## WORK TASK
Each line of the listing needs to be given again exactly.

## SUPPLIED INFORMATION
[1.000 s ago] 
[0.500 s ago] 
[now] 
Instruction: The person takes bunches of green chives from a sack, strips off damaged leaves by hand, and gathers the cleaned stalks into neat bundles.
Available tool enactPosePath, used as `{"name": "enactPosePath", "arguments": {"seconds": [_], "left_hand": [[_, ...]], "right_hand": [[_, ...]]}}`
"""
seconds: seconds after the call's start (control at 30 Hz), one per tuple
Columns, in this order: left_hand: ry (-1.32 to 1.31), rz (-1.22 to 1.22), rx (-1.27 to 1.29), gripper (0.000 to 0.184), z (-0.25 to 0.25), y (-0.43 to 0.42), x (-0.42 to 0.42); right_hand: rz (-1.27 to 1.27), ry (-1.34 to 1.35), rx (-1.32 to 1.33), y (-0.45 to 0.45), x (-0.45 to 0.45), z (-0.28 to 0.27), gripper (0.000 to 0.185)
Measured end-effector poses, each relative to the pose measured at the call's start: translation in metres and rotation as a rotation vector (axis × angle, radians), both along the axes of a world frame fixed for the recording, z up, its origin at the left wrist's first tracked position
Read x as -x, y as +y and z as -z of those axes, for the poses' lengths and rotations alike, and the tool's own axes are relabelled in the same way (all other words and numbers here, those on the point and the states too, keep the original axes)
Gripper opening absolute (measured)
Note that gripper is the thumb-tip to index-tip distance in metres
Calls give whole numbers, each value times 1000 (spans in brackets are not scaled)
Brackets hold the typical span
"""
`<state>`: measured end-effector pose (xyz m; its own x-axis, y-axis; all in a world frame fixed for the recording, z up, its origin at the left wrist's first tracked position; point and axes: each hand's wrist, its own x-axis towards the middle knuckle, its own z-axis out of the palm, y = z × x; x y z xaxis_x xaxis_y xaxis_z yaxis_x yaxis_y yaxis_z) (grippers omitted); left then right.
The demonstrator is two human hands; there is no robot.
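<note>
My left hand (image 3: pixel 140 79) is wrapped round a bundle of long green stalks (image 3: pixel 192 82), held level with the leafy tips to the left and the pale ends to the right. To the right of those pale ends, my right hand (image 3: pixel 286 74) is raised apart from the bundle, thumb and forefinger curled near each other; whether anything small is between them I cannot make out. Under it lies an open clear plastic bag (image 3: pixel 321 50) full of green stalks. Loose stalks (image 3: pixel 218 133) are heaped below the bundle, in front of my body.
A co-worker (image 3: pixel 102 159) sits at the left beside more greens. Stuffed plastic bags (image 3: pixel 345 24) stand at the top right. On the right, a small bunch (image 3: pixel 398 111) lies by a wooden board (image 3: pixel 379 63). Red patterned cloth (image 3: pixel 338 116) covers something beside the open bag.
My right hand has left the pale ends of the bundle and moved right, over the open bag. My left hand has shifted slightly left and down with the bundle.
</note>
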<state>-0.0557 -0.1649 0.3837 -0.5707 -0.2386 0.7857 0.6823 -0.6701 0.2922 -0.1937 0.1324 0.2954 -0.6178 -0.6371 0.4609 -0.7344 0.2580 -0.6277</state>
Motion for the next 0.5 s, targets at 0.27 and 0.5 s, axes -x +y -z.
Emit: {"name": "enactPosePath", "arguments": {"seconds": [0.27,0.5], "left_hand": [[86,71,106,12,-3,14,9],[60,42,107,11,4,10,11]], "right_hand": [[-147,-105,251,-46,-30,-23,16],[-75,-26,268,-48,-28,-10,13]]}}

## RESPONSE TO THIS EXERCISE
[1.000 s ago] 
[0.500 s ago] 
[now] 
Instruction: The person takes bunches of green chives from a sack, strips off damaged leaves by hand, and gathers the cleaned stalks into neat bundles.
Available tool enactPosePath, used as `{"name": "enactPosePath", "arguments": {"seconds": [_], "left_hand": [[_, ...]], "right_hand": [[_, ...]]}}`
"""
seconds: seconds after the call's start (control at 30 Hz), one per tuple
Columns, in this order: left_hand: ry (-1.32 to 1.31), rz (-1.22 to 1.22), rx (-1.27 to 1.29), gripper (0.000 to 0.184), z (-0.25 to 0.25), y (-0.43 to 0.42), x (-0.42 to 0.42); right_hand: rz (-1.27 to 1.27), ry (-1.34 to 1.35), rx (-1.32 to 1.33), y (-0.45 to 0.45), x (-0.45 to 0.45), z (-0.28 to 0.27), gripper (0.000 to 0.185)
Measured end-effector poses, each relative to the pose measured at the call's start: translation in metres and rotation as a rotation vector (axis × angle, radians), both along the axes of a world frame fixed for the recording, z up, its origin at the left wrist's first tracked position
Read x as -x, y as +y and z as -z of those axes, for the poses' lengths and rotations alike, and the tool's own axes are relabelled in the same way (all other words and numbers here, those on the point and the states too, keep the original axes)
Gripper opening absolute (measured)
Note that gripper is the thumb-tip to index-tip distance in metres
Calls give whole numbers, each value times 1000 (spans in brackets are not scaled)
Brackets hold the typical span
"""
`<state>`: measured end-effector pose (xyz m; its own x-axis, y-axis; all in a world frame fixed for the recording, z up, its origin at the left wrist's first tracked position; point and axes: each hand's wrist, its own x-axis towards the middle knuckle, its own z-axis out of the palm, y = z × x; x y z xaxis_x xaxis_y xaxis_z yaxis_x yaxis_y yaxis_z) (grippers omitted); left then right.
The demonstrator is two human hands; there is no robot.
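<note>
My left hand (image 3: pixel 140 79) is wrapped round a bundle of long green stalks (image 3: pixel 192 82), held level with the leafy tips to the left and the pale ends to the right. To the right of those pale ends, my right hand (image 3: pixel 286 74) is raised apart from the bundle, thumb and forefinger curled near each other; whether anything small is between them I cannot make out. Under it lies an open clear plastic bag (image 3: pixel 321 50) full of green stalks. Loose stalks (image 3: pixel 218 133) are heaped below the bundle, in front of my body.
A co-worker (image 3: pixel 102 159) sits at the left beside more greens. Stuffed plastic bags (image 3: pixel 345 24) stand at the top right. On the right, a small bunch (image 3: pixel 398 111) lies by a wooden board (image 3: pixel 379 63). Red patterned cloth (image 3: pixel 338 116) covers something beside the open bag.
My right hand has left the pale ends of the bundle and moved right, over the open bag. My left hand has shifted slightly left and down with the bundle.
</note>
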<state>-0.0557 -0.1649 0.3837 -0.5707 -0.2386 0.7857 0.6823 -0.6701 0.2922 -0.1937 0.1324 0.2954 -0.6178 -0.6371 0.4609 -0.7344 0.2580 -0.6277</state>
Motion for the next 0.5 s, targets at 0.27 and 0.5 s, axes -x +y -z.
Emit: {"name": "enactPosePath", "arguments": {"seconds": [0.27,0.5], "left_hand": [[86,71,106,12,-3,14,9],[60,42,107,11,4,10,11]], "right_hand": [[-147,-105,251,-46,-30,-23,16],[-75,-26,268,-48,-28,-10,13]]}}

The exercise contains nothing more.